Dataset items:

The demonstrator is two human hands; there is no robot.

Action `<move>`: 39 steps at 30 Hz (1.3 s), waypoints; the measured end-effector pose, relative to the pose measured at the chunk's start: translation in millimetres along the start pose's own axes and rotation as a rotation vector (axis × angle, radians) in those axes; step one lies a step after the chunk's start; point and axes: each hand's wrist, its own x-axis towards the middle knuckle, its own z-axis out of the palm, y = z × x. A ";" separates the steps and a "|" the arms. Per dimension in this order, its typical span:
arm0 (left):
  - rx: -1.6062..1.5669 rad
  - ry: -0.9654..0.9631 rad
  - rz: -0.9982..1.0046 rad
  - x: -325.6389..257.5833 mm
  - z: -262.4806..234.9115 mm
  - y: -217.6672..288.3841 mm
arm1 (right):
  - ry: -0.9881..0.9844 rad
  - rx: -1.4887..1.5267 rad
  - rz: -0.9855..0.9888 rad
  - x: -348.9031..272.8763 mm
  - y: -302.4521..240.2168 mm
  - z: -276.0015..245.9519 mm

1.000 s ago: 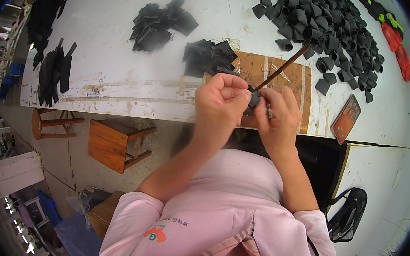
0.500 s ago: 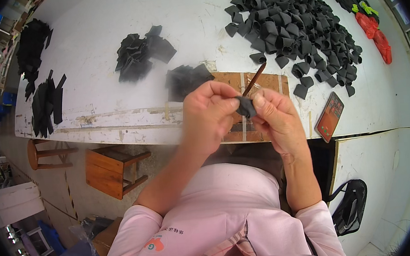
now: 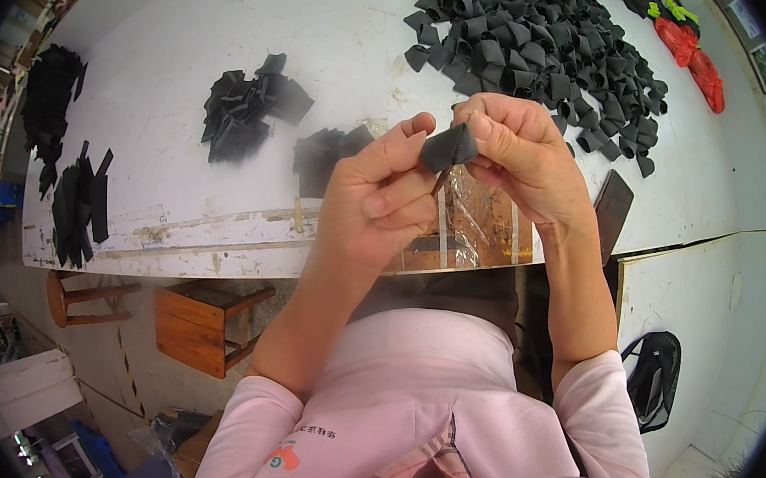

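A small rolled piece of black fabric is held up between my hands, over the front edge of the table. My right hand pinches its right end between thumb and fingers. At its left end, the thumb and fingers of my left hand are closed on the fabric. Part of a slim brown stick shows just under the fabric, beside my left fingertips; which hand holds it I cannot tell. Below the hands, a brown board with clear tape lies on the table.
A big heap of black fabric loops covers the far right. Flat black pieces lie in piles left of centre and in stacks far left. A phone lies by my right wrist. Wooden stools stand at the table's front.
Both hands have moved up and away from me with the black fabric, which is now turned sideways. The brown stick, which pointed up past the fabric, now shows only below it.
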 end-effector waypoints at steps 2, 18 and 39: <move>0.007 -0.035 0.008 -0.2 -1.9 -2.1 | -0.039 0.138 -0.011 1.1 15.2 -2.9; 1.407 -0.022 1.070 6.4 19.3 -20.3 | 0.377 -0.934 -0.697 -25.1 7.4 23.4; 0.622 0.207 0.823 -0.9 24.3 -30.4 | 0.457 -1.143 -0.932 -13.4 -3.3 22.1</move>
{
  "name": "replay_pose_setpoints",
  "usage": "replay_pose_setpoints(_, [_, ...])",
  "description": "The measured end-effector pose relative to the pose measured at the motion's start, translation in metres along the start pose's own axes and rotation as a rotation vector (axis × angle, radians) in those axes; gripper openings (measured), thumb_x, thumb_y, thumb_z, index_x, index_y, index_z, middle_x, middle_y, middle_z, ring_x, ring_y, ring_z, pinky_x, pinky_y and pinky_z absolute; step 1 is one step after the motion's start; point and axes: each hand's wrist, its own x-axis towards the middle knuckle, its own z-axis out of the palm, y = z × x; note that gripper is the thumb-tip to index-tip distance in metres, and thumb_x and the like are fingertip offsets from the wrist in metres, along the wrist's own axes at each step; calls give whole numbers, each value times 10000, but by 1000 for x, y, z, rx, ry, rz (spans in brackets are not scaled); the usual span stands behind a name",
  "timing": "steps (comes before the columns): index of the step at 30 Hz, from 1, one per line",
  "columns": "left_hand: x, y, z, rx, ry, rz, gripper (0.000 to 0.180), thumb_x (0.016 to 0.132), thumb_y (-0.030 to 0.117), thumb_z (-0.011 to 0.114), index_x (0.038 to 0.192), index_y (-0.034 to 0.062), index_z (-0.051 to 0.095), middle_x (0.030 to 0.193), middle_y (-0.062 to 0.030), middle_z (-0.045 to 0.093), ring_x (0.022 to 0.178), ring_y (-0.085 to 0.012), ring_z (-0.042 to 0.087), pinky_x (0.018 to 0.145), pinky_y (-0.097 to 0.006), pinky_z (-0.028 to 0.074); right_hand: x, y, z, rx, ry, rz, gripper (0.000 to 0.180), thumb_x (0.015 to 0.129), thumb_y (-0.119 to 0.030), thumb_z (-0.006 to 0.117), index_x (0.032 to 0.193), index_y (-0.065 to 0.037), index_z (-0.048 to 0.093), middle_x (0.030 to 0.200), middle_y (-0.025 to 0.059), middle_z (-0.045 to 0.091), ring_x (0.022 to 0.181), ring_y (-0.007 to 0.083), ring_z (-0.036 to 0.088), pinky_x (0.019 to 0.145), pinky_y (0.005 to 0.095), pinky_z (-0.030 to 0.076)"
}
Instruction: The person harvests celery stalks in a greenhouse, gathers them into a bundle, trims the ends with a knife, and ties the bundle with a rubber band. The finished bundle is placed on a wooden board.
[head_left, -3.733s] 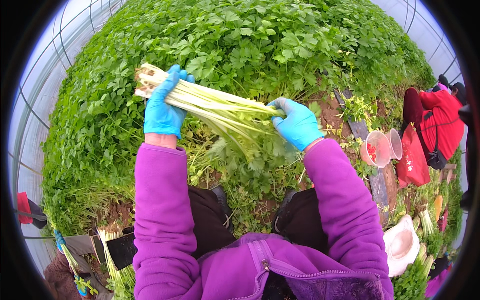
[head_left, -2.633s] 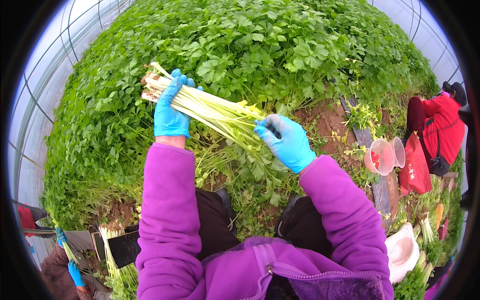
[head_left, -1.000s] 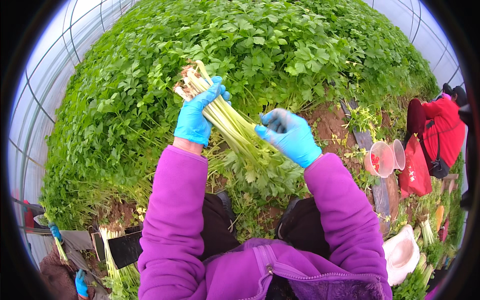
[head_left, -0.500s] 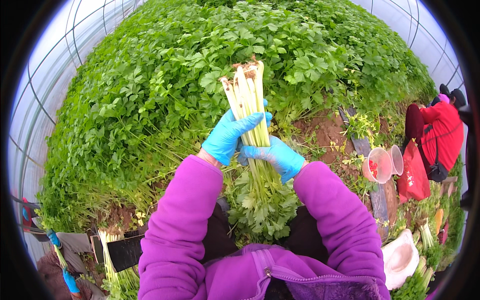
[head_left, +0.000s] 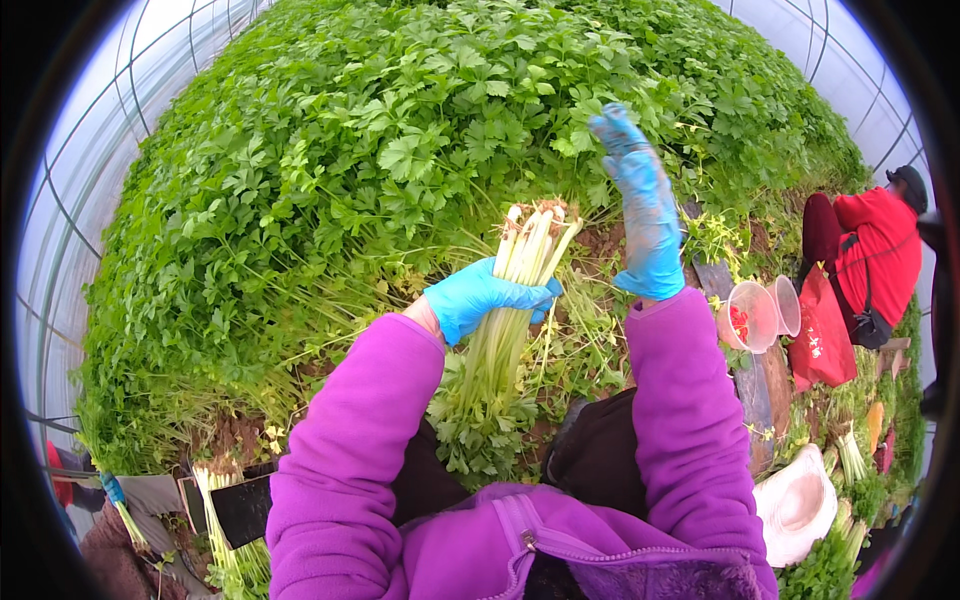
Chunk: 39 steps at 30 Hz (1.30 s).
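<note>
Right hand [head_left: 646,210] now clear, flat; celery bunch [head_left: 533,245] inside closed left grip [head_left: 478,298]

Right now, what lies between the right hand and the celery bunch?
In the head view, the stretch from right hand to celery bunch looks bare; only brown soil and green leaves show behind it.

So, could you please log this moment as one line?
left hand: gripping stalk bunch; right hand: open, raised, apart; beyond: leafy green plants

Brown soil [head_left: 604,241], loose green trimmings [head_left: 585,340], dark strip [head_left: 753,405], 2 clear tubs [head_left: 762,312]
</note>
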Motion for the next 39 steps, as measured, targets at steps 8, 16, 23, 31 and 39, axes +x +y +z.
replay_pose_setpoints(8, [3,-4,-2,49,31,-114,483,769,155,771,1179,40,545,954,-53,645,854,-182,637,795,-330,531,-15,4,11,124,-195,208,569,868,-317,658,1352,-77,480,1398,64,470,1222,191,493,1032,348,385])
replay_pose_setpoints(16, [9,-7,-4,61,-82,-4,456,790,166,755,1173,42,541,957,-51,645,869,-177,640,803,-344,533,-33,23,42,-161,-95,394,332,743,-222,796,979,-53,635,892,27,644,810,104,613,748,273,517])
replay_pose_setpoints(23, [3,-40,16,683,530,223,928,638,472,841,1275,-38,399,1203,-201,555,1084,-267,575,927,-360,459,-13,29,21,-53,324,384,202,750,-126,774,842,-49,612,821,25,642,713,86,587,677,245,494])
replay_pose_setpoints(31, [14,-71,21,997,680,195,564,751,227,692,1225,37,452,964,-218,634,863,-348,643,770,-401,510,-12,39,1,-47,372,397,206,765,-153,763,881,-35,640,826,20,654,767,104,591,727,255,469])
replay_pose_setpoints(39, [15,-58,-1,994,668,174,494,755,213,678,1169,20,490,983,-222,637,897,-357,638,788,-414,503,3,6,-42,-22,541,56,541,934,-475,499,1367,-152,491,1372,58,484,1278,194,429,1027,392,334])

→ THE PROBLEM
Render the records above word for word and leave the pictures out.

→ SOLUTION TO THE PROBLEM
The demonstrator is two human hands; there is no robot.

Action `<move>`: 39 steps at 30 Hz (1.3 s), waypoints; the measured end-effector pose, relative to the pose measured at the chunk's start: translation in millimetres along the start pose's own axes and rotation as a rotation vector (axis × angle, radians) in those axes; step one lies a step after the chunk's start; point and axes: each hand's wrist, its own x-axis towards the middle knuckle, its own z-axis out of the palm, y = z × x. A ";" separates the steps and a "|" the arms. Per dimension in this order, its typical span:
arm0 (left):
  - rx: -1.6062..1.5669 rad
  - ry: -0.9654..0.9631 rad
  - rz: -0.9982..1.0046 rad
  - x: -325.6389..257.5833 mm
  - z: -262.4806..234.9115 mm
  - y: -217.6672..288.3841 mm
arm1 (right):
  - ry: -0.9881..0.9844 rad
  - rx: -1.4887..1.5267 rad
  - rz: -0.9855..0.9888 rad
  - x: -348.9031..272.8763 mm
  - y: -302.4521..240.2168 mm
  - z: -276.0015..245.9519 mm

1.000 s ago: 
0.500 s ago: 
now: 

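A small rolled piece of black fabric is held up between my hands, over the front edge of the table. My right hand pinches its right end between thumb and fingers. At its left end, the thumb and fingers of my left hand are closed on the fabric. Part of a slim brown stick shows just under the fabric, beside my left fingertips; which hand holds it I cannot tell. Below the hands, a brown board with clear tape lies on the table.
A big heap of black fabric loops covers the far right. Flat black pieces lie in piles left of centre and in stacks far left. A phone lies by my right wrist. Wooden stools stand at the table's front.
Both hands have moved up and away from me with the black fabric, which is now turned sideways. The brown stick, which pointed up past the fabric, now shows only below it.
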 end-effector waypoints at steps 2, 18 and 39: <move>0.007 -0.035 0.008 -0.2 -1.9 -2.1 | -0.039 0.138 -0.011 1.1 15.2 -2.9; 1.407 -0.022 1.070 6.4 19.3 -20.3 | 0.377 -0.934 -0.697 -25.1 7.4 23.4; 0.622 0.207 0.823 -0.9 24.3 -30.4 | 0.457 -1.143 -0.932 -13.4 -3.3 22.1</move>
{
  "name": "replay_pose_setpoints",
  "usage": "replay_pose_setpoints(_, [_, ...])",
  "description": "The measured end-effector pose relative to the pose measured at the motion's start, translation in metres along the start pose's own axes and rotation as a rotation vector (axis × angle, radians) in those axes; gripper openings (measured), thumb_x, thumb_y, thumb_z, index_x, index_y, index_z, middle_x, middle_y, middle_z, ring_x, ring_y, ring_z, pinky_x, pinky_y and pinky_z absolute; step 1 is one step after the motion's start; point and axes: each hand's wrist, its own x-axis towards the middle knuckle, its own z-axis out of the palm, y = z × x; note that gripper is the thumb-tip to index-tip distance in metres, and thumb_x and the like are fingertip offsets from the wrist in metres, along the wrist's own axes at each step; calls give whole numbers, each value times 10000, but by 1000 for x, y, z, rx, ry, rz (spans in brackets are not scaled); the usual span stands behind a name",
  "timing": "steps (comes before the columns): index of the step at 30 Hz, from 1, one per line",
  "columns": "left_hand: x, y, z, rx, ry, rz, gripper (0.000 to 0.180), thumb_x (0.016 to 0.132), thumb_y (-0.030 to 0.117), thumb_z (-0.011 to 0.114), index_x (0.038 to 0.192), index_y (-0.034 to 0.062), index_z (-0.051 to 0.095), middle_x (0.030 to 0.193), middle_y (-0.062 to 0.030), middle_z (-0.045 to 0.093), ring_x (0.022 to 0.178), ring_y (-0.085 to 0.012), ring_z (-0.042 to 0.087), pinky_x (0.018 to 0.145), pinky_y (-0.097 to 0.006), pinky_z (-0.028 to 0.074); right_hand: x, y, z, rx, ry, rz, gripper (0.000 to 0.180), thumb_x (0.015 to 0.129), thumb_y (-0.119 to 0.030), thumb_z (-0.006 to 0.117), index_x (0.032 to 0.193), index_y (-0.065 to 0.037), index_z (-0.048 to 0.093), middle_x (0.030 to 0.200), middle_y (-0.025 to 0.059), middle_z (-0.045 to 0.091), ring_x (0.022 to 0.181), ring_y (-0.007 to 0.083), ring_z (-0.036 to 0.088), pinky_x (0.019 to 0.145), pinky_y (0.005 to 0.095), pinky_z (-0.030 to 0.076)"
}
Instruction: The person harvests celery stalks in a greenhouse, gathers them into a bundle, trims the ends with a knife, and ties the bundle with a rubber band. The finished bundle is placed on a wooden board.
[head_left, -3.733s] 
[head_left, -2.633s] 
[head_left, -1.000s] 
[head_left, -0.500s] 
[head_left, +0.000s] 
Chunk: 39 steps at 30 Hz (1.30 s).
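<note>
Right hand [head_left: 646,210] now clear, flat; celery bunch [head_left: 533,245] inside closed left grip [head_left: 478,298]

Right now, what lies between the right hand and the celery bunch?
In the head view, the stretch from right hand to celery bunch looks bare; only brown soil and green leaves show behind it.

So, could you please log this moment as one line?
left hand: gripping stalk bunch; right hand: open, raised, apart; beyond: leafy green plants

Brown soil [head_left: 604,241], loose green trimmings [head_left: 585,340], dark strip [head_left: 753,405], 2 clear tubs [head_left: 762,312]
</note>
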Motion for the next 39 steps, as measured, targets at steps 8, 16, 23, 31 and 39, axes +x +y +z.
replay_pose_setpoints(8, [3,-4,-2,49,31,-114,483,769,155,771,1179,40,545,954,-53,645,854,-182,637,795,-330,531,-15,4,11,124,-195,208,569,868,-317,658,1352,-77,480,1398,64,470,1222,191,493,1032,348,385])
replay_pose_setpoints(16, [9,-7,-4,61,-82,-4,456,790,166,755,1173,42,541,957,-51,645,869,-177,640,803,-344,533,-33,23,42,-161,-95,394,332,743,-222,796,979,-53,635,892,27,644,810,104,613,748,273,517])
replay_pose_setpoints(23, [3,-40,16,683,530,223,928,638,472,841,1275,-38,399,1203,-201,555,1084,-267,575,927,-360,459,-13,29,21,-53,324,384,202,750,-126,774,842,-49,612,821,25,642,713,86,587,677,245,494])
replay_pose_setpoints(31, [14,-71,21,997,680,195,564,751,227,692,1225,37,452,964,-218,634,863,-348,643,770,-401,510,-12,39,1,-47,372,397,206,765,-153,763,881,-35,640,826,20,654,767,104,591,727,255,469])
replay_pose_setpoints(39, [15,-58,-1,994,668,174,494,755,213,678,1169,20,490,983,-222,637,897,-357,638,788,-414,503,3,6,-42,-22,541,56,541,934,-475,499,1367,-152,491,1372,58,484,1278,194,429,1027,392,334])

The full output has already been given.